- [Prompt] Show each line of the data below in which "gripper" occurs.

- [Provided material]
------------------------------------

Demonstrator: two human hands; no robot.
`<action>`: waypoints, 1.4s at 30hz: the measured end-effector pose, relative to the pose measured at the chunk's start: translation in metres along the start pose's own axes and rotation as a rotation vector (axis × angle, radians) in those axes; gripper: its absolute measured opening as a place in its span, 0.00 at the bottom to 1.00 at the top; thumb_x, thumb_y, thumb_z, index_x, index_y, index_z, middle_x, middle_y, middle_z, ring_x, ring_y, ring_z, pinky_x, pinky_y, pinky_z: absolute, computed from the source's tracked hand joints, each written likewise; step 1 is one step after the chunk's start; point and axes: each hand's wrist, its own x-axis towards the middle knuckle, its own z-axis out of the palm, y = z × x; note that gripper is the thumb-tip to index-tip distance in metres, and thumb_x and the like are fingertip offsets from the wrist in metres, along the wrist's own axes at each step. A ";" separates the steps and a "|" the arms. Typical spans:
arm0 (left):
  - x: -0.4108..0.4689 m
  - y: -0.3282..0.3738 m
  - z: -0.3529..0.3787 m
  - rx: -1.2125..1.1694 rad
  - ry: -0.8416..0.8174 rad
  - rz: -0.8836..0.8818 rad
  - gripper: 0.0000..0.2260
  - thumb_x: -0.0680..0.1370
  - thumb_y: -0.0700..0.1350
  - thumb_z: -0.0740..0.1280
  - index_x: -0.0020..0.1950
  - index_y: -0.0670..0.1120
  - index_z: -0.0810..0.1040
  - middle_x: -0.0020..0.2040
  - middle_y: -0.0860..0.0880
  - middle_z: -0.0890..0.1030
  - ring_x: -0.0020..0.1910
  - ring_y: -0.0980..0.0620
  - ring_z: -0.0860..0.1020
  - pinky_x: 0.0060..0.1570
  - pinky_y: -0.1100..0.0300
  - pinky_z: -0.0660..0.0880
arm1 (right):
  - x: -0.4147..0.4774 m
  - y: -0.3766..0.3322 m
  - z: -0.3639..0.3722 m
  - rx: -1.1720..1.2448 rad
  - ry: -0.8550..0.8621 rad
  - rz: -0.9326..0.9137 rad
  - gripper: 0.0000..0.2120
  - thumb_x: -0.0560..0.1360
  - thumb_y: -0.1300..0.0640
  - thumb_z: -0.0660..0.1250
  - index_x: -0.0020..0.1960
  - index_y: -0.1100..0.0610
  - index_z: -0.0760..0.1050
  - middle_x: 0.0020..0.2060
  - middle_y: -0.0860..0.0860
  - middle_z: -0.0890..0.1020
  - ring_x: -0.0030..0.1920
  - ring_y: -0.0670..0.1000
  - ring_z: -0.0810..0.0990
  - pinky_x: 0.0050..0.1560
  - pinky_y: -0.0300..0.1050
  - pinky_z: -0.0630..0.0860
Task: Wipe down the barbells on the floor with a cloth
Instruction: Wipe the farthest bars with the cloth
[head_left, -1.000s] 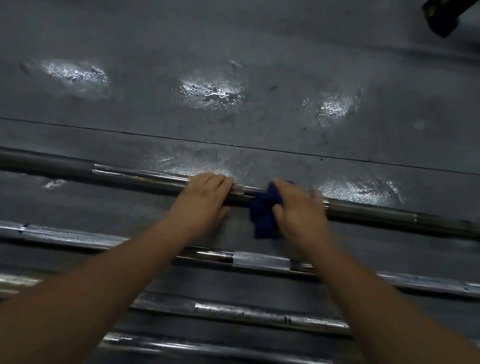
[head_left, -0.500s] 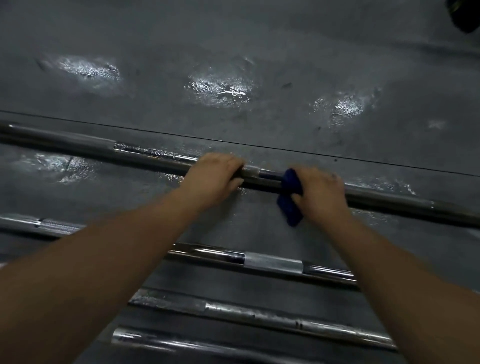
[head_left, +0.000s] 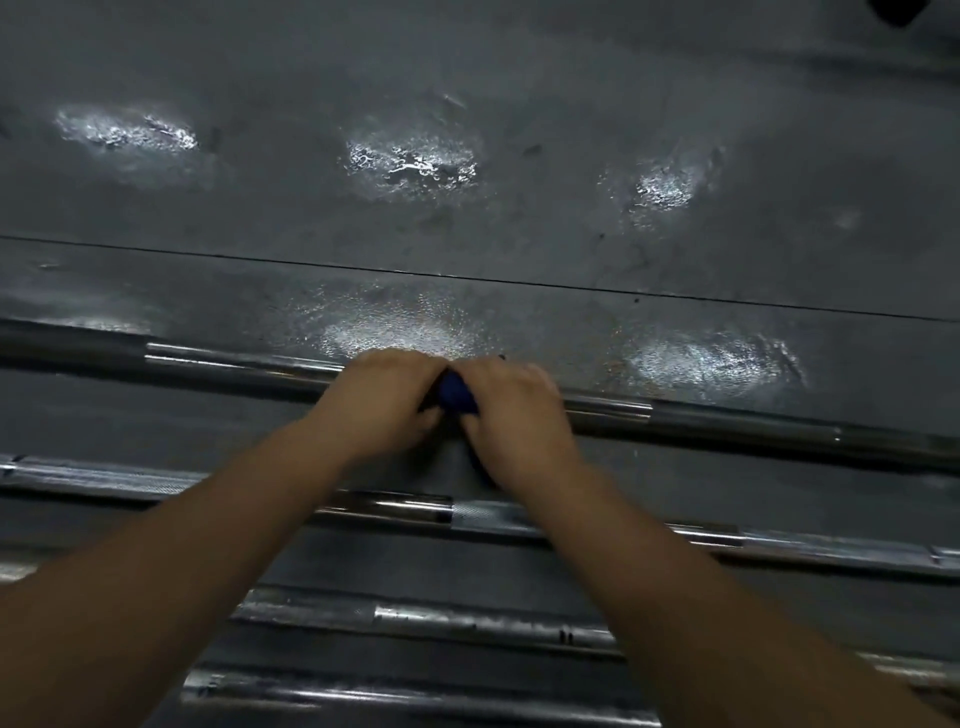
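Several steel barbells lie side by side on the dark floor. The farthest barbell (head_left: 727, 418) runs from left to right under both my hands. My left hand (head_left: 382, 400) grips its shaft with curled fingers. My right hand (head_left: 511, 415) wraps a dark blue cloth (head_left: 456, 396) round the same shaft, right beside the left hand. Only a small fold of the cloth shows between the hands; the rest is hidden under my right palm. A second barbell (head_left: 104, 480) lies nearer me, below my wrists.
Two more barbells (head_left: 467, 626) (head_left: 389, 693) lie closer to me, partly covered by my forearms. A thin seam (head_left: 519, 280) crosses the glossy grey floor beyond the bars. A dark object (head_left: 896, 10) sits at the top right corner.
My right hand has slid the cloth leftward along the far barbell until it meets my left hand. The left hand keeps its grip on the shaft.
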 end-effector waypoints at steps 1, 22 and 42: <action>-0.006 0.001 0.001 -0.016 0.009 -0.001 0.13 0.75 0.50 0.67 0.59 0.50 0.76 0.53 0.49 0.81 0.52 0.45 0.78 0.51 0.53 0.71 | -0.005 0.003 -0.001 -0.017 -0.001 -0.016 0.23 0.71 0.52 0.70 0.65 0.44 0.71 0.59 0.46 0.79 0.58 0.53 0.78 0.65 0.54 0.66; -0.080 0.014 -0.026 -0.152 -0.004 -0.005 0.12 0.77 0.47 0.69 0.59 0.55 0.76 0.52 0.56 0.79 0.50 0.53 0.77 0.49 0.53 0.76 | -0.117 0.061 -0.058 0.678 0.320 0.468 0.27 0.71 0.72 0.66 0.46 0.37 0.77 0.45 0.41 0.82 0.48 0.45 0.81 0.52 0.44 0.78; -0.282 0.080 -0.208 0.072 0.129 -0.011 0.22 0.79 0.51 0.68 0.73 0.55 0.69 0.73 0.57 0.69 0.67 0.53 0.71 0.61 0.60 0.66 | -0.263 -0.147 -0.198 0.567 0.537 0.091 0.20 0.71 0.68 0.64 0.51 0.43 0.78 0.46 0.45 0.81 0.47 0.49 0.80 0.46 0.45 0.78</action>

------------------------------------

- [Response to this exercise]
`<action>`: waypoints, 1.4s at 30hz: the measured end-effector pose, relative to the pose measured at the chunk's start: translation in metres along the start pose's own axes and rotation as a rotation vector (axis × angle, radians) in those axes; gripper: its absolute measured opening as a place in its span, 0.00 at the bottom to 1.00 at the top; thumb_x, thumb_y, thumb_z, index_x, index_y, index_z, middle_x, middle_y, middle_z, ring_x, ring_y, ring_z, pinky_x, pinky_y, pinky_z: absolute, computed from the source's tracked hand joints, each written likewise; step 1 is one step after the chunk's start; point and axes: each hand's wrist, its own x-axis towards the middle knuckle, its own z-axis out of the palm, y = z × x; note that gripper is the thumb-tip to index-tip distance in metres, and thumb_x and the like are fingertip offsets from the wrist in metres, along the wrist's own axes at each step. A ";" separates the steps and a "|" the arms. Typical spans:
  - gripper: 0.0000..0.2260
  - gripper: 0.0000..0.2120

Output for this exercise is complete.